(TASK GOAL) Reproduce the lines below verbatim. Pictures are to be omitted.

(DATASET EXCERPT)
····················

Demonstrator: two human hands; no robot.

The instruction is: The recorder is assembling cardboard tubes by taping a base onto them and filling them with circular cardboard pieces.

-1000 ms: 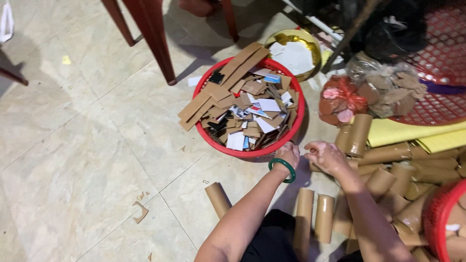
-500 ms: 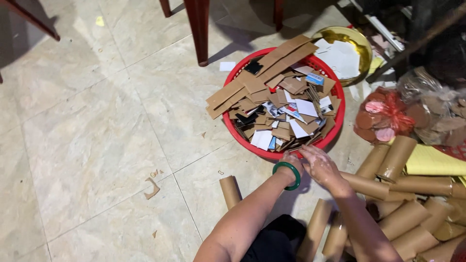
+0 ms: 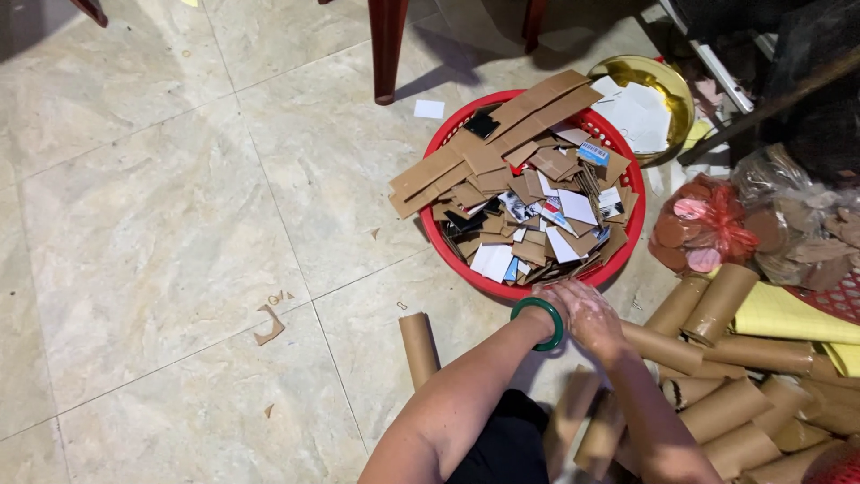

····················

(SOLVED EXERCISE)
Demonstrator: two human hands; no robot.

The instruction is: The recorder is assembling cardboard tubes by taping a base onto them and filling them with circular cardboard pieces.

-1000 ms: 
-500 ms: 
+0 ms: 

There's no more to the answer.